**WHAT IS NEEDED:** Setting pictures aside, output exactly the lines from the start of the records to the line with "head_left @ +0", that line included.

[Records drawn from a dataset]
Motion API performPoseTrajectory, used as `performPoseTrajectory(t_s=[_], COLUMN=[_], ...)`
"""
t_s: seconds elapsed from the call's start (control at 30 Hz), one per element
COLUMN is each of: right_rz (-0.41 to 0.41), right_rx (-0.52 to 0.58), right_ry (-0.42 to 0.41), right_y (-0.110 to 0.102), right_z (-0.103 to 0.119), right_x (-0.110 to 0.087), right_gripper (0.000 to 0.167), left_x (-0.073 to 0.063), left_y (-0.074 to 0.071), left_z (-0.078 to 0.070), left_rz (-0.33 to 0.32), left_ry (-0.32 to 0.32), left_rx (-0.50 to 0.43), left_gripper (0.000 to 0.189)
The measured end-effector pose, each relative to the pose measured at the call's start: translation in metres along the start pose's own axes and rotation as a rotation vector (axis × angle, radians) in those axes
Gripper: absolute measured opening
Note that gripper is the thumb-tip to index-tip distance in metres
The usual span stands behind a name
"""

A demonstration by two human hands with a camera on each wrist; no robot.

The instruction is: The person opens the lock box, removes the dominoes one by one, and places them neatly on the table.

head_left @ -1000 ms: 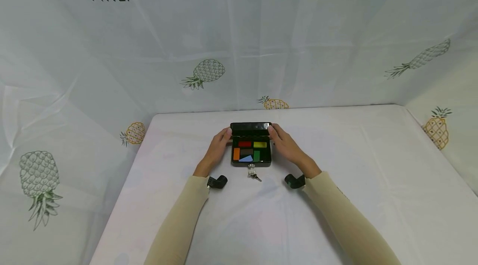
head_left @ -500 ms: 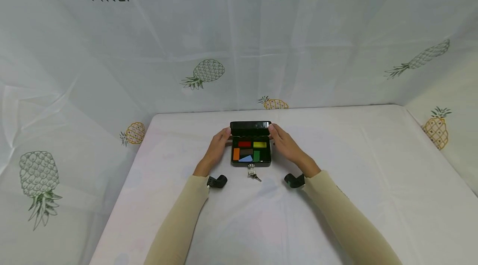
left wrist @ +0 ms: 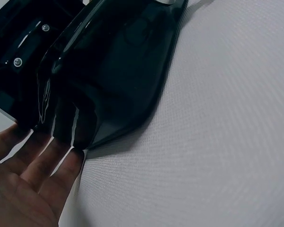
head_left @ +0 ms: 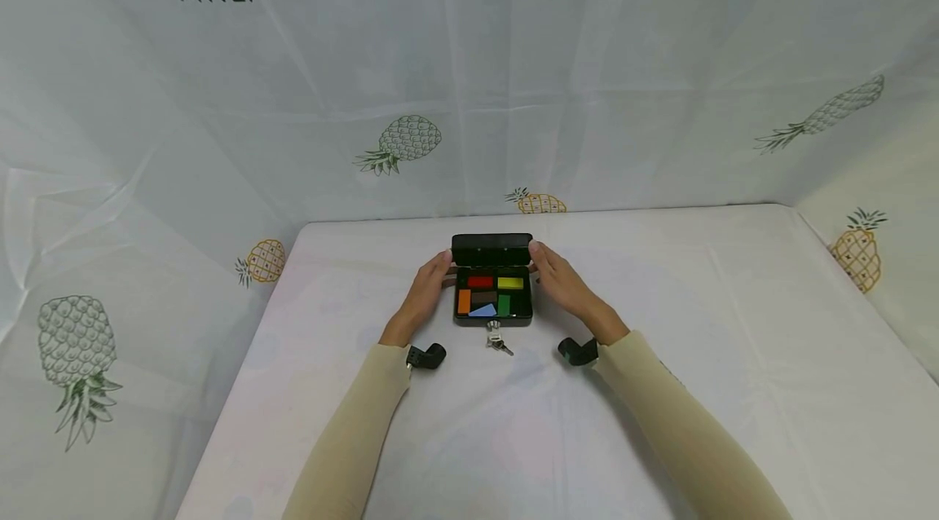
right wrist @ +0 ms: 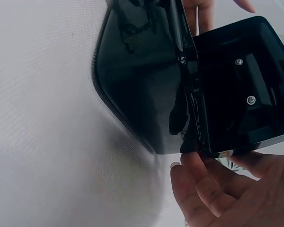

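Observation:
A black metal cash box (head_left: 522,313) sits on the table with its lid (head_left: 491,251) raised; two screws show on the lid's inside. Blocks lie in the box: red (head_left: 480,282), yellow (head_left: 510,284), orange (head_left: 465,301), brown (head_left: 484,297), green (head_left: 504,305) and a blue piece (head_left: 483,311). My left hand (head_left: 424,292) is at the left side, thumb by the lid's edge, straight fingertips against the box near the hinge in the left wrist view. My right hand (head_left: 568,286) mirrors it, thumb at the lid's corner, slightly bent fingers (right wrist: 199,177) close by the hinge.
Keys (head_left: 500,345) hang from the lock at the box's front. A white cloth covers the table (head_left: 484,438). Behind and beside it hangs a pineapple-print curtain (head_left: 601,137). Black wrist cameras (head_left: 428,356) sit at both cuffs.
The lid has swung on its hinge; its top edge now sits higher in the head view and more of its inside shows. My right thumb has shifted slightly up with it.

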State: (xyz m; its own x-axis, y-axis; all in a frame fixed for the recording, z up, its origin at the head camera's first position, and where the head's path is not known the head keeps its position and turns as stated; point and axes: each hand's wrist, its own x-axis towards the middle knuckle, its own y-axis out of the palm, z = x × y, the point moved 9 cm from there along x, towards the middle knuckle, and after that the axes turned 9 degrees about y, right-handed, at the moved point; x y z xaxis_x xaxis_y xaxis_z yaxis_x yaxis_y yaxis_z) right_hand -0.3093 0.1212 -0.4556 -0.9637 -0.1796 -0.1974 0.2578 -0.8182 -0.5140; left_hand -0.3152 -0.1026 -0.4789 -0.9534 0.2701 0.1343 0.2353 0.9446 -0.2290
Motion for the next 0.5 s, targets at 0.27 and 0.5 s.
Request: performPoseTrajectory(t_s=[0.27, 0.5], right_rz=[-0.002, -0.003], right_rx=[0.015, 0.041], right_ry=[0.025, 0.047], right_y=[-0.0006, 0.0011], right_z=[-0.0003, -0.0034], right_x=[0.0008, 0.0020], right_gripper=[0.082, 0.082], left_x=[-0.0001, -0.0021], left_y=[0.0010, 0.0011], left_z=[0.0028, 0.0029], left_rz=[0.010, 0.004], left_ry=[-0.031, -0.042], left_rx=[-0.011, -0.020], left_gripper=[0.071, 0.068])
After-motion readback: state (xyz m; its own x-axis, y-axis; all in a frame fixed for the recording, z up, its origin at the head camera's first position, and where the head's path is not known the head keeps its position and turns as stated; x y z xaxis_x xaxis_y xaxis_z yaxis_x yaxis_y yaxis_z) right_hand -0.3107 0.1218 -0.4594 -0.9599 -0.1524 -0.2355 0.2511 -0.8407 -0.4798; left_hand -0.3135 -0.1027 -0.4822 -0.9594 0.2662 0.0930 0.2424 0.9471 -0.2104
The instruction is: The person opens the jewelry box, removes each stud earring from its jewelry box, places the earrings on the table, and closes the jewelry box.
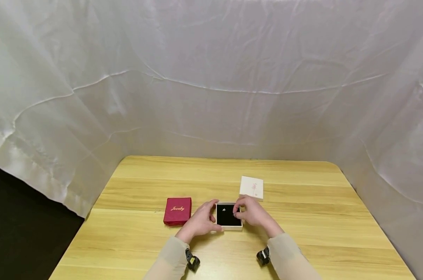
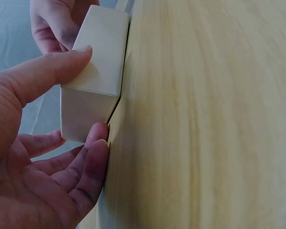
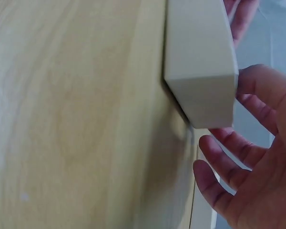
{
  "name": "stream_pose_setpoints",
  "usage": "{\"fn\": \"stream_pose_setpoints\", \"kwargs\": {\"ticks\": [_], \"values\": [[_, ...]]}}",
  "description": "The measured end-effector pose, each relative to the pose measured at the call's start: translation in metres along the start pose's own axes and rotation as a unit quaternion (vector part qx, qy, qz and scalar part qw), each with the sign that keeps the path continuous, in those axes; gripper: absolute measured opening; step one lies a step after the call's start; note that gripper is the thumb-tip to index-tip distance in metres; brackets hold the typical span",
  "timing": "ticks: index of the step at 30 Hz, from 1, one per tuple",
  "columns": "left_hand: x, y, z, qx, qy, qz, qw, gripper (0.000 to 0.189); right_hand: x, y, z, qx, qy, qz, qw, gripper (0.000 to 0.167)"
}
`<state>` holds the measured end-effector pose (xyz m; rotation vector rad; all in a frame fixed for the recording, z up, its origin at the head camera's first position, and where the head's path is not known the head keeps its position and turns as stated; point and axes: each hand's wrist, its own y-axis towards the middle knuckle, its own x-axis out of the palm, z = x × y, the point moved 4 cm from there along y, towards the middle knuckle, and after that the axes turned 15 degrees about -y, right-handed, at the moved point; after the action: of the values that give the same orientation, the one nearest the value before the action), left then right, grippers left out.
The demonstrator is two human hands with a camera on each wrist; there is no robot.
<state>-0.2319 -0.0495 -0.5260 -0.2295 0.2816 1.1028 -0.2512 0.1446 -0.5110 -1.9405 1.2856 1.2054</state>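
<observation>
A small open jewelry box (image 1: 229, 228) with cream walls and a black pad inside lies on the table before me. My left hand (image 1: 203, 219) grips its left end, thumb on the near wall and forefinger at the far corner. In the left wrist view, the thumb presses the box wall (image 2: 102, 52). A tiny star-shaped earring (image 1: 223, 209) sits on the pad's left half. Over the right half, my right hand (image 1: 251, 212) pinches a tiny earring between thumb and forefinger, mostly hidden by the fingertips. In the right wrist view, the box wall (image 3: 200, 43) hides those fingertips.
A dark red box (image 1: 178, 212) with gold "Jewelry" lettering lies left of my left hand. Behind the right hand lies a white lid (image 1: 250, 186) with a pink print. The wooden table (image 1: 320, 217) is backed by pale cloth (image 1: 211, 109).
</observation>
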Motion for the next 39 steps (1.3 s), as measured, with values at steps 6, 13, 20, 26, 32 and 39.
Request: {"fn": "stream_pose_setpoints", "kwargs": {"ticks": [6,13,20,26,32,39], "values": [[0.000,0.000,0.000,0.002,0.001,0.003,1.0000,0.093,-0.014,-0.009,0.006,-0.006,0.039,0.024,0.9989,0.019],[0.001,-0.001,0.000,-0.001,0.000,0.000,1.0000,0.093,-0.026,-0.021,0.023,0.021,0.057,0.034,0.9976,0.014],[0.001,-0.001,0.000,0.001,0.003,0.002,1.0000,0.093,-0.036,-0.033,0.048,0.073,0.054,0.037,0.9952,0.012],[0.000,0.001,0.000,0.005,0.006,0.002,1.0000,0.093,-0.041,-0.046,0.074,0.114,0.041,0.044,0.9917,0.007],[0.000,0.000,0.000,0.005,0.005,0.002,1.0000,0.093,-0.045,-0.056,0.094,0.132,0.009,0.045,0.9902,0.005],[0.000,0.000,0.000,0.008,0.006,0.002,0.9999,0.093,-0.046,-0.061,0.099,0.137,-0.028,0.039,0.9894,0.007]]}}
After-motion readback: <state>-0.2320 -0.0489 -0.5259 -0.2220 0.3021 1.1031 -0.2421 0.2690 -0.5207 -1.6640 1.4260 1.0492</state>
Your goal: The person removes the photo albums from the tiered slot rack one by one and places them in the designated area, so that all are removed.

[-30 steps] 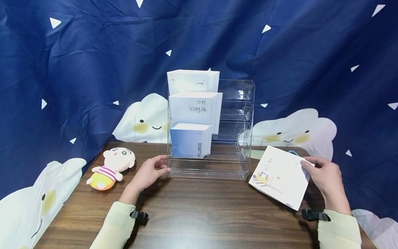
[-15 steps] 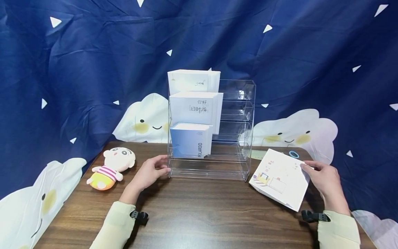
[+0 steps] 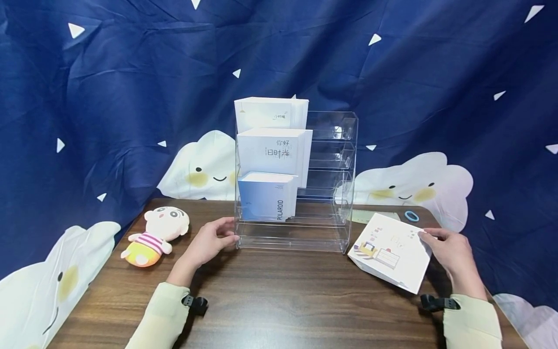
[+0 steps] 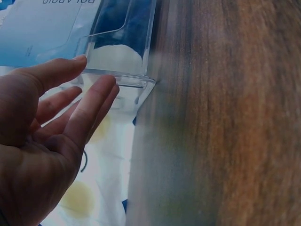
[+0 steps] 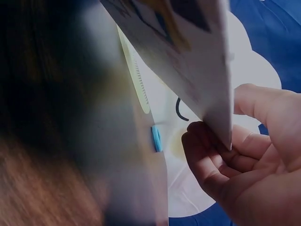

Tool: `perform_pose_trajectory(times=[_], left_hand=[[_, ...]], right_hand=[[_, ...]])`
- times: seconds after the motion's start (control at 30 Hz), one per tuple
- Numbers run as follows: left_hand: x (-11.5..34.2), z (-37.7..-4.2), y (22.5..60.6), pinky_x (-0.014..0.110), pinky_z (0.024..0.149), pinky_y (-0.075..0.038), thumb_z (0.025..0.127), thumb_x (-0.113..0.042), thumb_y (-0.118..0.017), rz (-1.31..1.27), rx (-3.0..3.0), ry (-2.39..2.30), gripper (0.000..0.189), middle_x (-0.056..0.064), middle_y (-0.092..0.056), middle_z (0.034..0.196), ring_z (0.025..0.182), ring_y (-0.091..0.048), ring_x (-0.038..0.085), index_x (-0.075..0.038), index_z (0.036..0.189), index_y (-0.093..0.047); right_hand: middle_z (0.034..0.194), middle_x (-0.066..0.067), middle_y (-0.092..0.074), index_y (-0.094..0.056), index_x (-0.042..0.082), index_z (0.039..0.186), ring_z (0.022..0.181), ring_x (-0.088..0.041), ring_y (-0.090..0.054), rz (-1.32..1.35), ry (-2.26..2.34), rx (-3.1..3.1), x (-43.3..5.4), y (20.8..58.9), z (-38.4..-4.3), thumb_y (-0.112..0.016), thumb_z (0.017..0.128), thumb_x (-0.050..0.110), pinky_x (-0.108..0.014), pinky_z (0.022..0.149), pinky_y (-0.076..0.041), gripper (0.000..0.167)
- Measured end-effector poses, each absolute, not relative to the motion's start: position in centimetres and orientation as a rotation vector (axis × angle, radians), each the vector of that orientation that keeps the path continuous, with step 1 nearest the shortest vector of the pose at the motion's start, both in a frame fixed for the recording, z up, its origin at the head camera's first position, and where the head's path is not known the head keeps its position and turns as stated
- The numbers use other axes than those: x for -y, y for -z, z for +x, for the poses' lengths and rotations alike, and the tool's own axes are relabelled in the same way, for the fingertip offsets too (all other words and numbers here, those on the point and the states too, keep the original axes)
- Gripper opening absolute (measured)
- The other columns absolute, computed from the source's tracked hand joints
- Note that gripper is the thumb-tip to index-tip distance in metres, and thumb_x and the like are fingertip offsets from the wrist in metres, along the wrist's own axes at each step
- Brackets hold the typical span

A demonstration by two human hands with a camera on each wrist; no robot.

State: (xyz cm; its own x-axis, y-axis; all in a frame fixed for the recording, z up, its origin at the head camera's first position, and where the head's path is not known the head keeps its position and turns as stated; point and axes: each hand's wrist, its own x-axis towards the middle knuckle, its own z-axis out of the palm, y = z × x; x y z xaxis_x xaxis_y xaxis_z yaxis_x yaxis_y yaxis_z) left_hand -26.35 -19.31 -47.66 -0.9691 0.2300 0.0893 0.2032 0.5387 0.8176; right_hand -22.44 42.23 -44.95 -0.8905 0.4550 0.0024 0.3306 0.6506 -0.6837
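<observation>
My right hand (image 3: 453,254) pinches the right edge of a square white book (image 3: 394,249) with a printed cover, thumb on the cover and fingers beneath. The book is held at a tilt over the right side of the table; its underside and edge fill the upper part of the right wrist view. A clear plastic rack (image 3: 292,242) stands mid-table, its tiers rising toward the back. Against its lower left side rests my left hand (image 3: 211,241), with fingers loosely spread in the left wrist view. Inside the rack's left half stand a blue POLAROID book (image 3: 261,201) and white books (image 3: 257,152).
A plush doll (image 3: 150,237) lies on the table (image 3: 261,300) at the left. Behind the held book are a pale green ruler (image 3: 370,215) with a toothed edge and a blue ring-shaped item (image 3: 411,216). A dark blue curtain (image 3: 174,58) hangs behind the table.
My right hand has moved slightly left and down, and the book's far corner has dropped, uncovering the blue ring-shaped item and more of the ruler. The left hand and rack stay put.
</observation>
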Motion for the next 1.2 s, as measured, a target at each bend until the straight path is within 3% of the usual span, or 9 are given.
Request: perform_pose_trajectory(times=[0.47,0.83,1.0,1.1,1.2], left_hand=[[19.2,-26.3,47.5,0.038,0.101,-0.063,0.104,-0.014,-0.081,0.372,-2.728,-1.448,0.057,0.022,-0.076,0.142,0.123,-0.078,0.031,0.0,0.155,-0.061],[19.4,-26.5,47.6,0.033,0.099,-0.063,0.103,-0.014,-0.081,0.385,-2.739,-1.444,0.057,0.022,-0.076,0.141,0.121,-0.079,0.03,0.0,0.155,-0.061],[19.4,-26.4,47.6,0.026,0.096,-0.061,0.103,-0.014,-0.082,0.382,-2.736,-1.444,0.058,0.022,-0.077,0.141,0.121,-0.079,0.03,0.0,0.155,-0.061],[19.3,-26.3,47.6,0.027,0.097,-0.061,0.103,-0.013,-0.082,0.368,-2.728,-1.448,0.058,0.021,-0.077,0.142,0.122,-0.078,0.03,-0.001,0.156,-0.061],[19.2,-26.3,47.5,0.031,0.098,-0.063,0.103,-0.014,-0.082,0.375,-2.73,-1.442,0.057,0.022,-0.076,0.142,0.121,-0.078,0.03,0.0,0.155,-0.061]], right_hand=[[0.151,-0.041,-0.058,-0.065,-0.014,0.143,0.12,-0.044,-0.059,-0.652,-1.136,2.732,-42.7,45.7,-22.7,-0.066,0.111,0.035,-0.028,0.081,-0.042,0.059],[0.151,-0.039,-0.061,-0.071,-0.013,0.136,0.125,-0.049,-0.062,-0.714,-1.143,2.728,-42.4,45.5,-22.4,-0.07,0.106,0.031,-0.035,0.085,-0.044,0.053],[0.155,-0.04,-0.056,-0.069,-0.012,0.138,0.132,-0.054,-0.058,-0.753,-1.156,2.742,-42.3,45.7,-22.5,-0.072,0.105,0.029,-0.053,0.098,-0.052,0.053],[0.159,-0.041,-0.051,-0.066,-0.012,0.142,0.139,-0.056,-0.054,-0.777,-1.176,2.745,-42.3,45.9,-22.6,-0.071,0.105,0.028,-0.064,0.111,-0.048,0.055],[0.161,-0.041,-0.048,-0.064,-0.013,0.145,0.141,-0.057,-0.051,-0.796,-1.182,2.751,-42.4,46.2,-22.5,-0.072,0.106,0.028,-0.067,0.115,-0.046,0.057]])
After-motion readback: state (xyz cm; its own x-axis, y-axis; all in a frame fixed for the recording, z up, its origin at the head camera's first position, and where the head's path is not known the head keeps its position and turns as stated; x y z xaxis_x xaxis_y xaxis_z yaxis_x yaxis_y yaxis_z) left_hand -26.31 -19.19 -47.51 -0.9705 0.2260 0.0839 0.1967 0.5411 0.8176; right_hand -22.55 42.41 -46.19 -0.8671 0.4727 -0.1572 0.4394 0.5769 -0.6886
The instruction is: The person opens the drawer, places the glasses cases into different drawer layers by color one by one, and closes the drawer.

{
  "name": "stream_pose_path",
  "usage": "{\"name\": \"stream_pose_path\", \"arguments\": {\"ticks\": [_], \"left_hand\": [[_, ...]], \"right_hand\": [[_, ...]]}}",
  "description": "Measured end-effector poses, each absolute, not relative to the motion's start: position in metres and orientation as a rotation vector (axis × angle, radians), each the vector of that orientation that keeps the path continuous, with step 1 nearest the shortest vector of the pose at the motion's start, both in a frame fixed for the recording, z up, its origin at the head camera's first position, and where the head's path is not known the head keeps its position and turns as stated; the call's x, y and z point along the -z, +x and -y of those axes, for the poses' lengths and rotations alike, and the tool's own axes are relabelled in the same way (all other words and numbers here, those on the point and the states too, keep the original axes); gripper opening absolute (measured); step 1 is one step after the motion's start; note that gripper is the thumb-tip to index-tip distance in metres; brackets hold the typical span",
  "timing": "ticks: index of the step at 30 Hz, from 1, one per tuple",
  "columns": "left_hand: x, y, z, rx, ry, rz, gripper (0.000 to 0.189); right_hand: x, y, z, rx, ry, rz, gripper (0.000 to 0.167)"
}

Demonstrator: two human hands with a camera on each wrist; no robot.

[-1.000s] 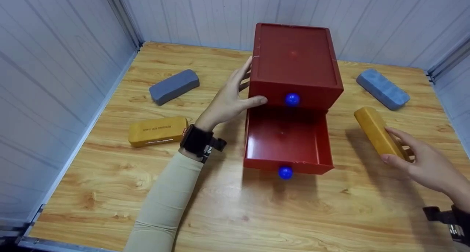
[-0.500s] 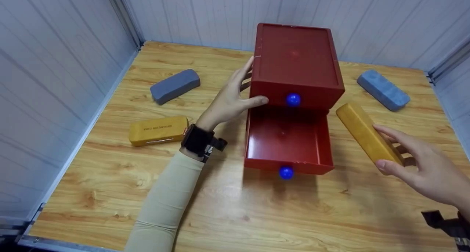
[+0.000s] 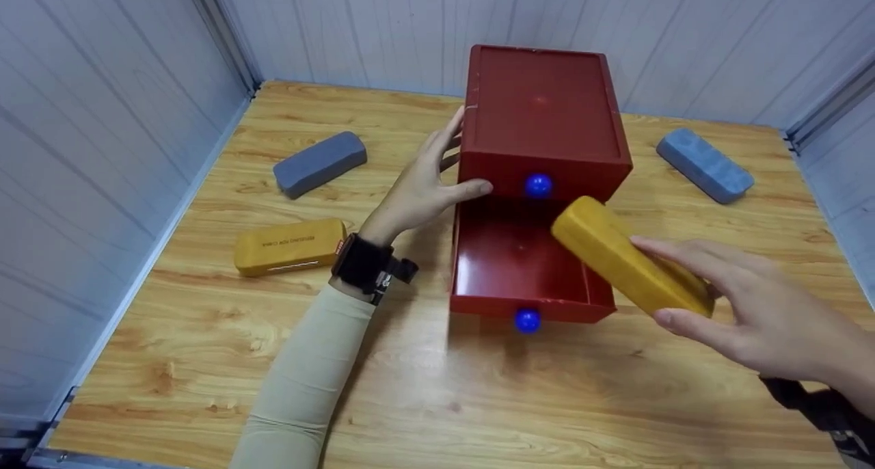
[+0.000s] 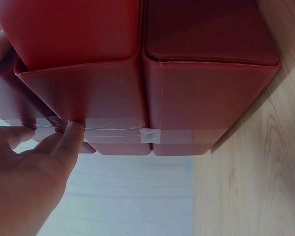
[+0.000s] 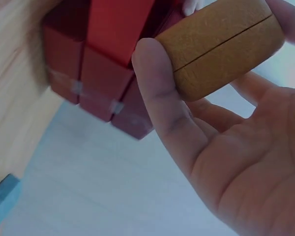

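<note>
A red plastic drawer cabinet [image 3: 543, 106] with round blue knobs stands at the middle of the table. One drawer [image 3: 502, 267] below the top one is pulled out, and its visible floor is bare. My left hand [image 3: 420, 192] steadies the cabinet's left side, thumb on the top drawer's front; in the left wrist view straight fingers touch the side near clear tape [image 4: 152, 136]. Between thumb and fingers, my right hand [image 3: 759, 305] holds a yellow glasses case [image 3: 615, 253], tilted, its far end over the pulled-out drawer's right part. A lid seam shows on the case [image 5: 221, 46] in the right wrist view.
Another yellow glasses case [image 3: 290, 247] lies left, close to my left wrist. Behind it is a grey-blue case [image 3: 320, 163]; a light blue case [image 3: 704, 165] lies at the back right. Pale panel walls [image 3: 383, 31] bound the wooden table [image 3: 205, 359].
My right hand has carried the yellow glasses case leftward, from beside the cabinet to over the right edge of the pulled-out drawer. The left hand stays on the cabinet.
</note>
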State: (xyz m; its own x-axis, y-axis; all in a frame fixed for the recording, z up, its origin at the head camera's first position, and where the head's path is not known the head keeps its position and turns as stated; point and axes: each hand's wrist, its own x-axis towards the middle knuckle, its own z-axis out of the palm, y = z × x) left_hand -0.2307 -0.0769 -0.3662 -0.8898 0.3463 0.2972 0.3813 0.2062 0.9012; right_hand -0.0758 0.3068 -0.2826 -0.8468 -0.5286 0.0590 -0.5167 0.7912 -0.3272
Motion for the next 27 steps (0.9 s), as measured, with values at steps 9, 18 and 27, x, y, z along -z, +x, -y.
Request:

**ANSWER TO THIS TASK:**
Motion API performPoseTrajectory, used as `performPoseTrajectory(t_s=[_], COLUMN=[_], ...)`
"""
t_s: seconds elapsed from the call's start (control at 30 Hz), one per element
COLUMN is each of: right_rz (-0.41 to 0.41), right_rx (-0.52 to 0.58), right_ry (-0.42 to 0.41), right_y (-0.110 to 0.102), right_z (-0.103 to 0.119), right_x (-0.110 to 0.087), right_gripper (0.000 to 0.167), left_x (-0.073 to 0.063), left_y (-0.074 to 0.071), left_z (-0.078 to 0.070), left_rz (-0.33 to 0.32), left_ry (-0.32 to 0.32), left_rx (-0.50 to 0.43), left_gripper (0.000 to 0.189)
The measured end-effector pose, each relative to the pose measured at the call's start: translation in metres along the start pose's own axes and rotation as a rotation vector (axis × angle, radians) in those axes
Gripper: absolute measured opening
Note that gripper is the thumb-tip to index-tip distance in metres
The usual span stands behind a name
"""

A demonstration by two human hands with a camera on each wrist; no robot.

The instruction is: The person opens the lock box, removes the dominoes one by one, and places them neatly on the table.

head_left @ -1000 ms: 
head_left @ -500 ms: 
left wrist @ +0 ms: 
head_left @ +0 ms: 

Nothing more is needed to finish the exercise.